The task: Go through the material under this sentence. Return every line holding "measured".

----- Recorded information

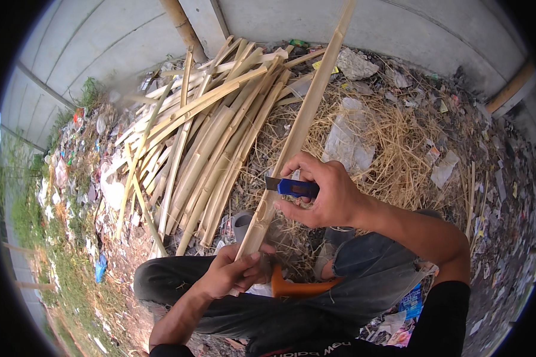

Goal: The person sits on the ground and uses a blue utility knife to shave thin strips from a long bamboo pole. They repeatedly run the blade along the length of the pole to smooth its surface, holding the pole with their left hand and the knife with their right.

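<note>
A long split bamboo strip point(307, 113) slants from my lap up toward the wall. Its near end is in my left hand point(235, 271), fingers wrapped round it. A blue utility knife point(298, 187) is gripped in my right hand point(324, 190), its short blade pointing left across the strip. The thumb and forefinger of that hand reach to the strip's edge. Below the blade, the strip's inner face shows a node and a rough patch.
A heap of split bamboo point(211, 137) lies ahead to the left. Straw-like shavings point(399, 149) cover the ground to the right, near a pale stone point(357, 64). A concrete wall point(363, 27) stands behind. Something orange point(301, 288) sits between my legs. Litter is scattered around.
</note>
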Tool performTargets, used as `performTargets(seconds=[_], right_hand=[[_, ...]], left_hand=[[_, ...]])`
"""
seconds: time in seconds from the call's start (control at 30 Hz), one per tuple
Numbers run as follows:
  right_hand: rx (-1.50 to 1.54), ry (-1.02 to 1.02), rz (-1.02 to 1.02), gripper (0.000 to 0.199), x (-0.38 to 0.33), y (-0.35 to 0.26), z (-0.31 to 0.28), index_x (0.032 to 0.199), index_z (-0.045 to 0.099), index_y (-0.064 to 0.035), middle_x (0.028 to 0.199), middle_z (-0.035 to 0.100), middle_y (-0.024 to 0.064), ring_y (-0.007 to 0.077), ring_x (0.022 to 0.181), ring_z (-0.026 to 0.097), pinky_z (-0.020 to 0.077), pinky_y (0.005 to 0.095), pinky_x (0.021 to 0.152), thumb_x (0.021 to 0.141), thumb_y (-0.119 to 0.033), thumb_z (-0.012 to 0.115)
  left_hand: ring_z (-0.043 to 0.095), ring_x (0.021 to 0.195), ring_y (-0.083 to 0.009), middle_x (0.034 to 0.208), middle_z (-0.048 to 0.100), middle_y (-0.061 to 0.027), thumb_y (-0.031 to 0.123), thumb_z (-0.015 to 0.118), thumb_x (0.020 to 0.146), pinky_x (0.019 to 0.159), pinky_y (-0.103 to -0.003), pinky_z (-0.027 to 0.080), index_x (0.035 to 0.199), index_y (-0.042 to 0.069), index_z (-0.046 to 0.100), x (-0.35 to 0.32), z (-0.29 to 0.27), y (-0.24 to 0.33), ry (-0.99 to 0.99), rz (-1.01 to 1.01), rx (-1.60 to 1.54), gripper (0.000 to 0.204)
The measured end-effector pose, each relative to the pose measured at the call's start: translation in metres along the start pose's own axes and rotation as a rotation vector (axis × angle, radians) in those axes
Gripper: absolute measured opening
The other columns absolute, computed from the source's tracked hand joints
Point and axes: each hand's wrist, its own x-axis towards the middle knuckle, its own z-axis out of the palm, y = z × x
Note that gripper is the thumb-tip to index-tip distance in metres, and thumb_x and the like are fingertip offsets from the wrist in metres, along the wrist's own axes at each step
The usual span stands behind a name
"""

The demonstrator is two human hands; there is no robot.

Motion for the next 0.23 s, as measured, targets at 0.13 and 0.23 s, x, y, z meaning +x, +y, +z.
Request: performTargets(seconds=[0.13,0.23], right_hand=[[-0.194,-0.095,-0.144,0.03,-0.005,0.017,0.01,0.093,0.064,-0.0051,0.071,0.071,0.0128,0.0325,0.066,0.074,0.058,0.0416,0.06,0.085,-0.027,0.082],[-0.347,-0.155,-0.153,0.029,-0.005,0.028,0.017,0.086,0.067,-0.0036,0.072,0.073,0.0126,0.0273,0.063,0.075,0.0576,0.0379,0.055,0.083,-0.026,0.085]], left_hand=[[0.041,0.049,-0.007,0.065,0.04,0.0028,0.022,0.051,0.11,0.046,-0.023,0.033,0.137,-0.003,0.055,0.002,0.001,-0.003,0.016,0.005,0.13,0.037],[0.041,0.05,-0.0072,0.062,0.04,0.0028,0.023,0.051,0.11,0.046,-0.023,0.033,0.137,-0.002,0.055,0.006,0.005,-0.004,0.038,-0.013,0.199,0.037]])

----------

Response area:
The measured end-effector pose, each relative to the pose measured at the call's start: translation in metres along the start pose's own axes and rotation as a rotation vector (axis × angle, radians) in those axes
Gripper: absolute measured opening
Motion for the next 0.23 s, as measured, targets at 0.13 and 0.23 s, x, y, z meaning +x, +y, +z.

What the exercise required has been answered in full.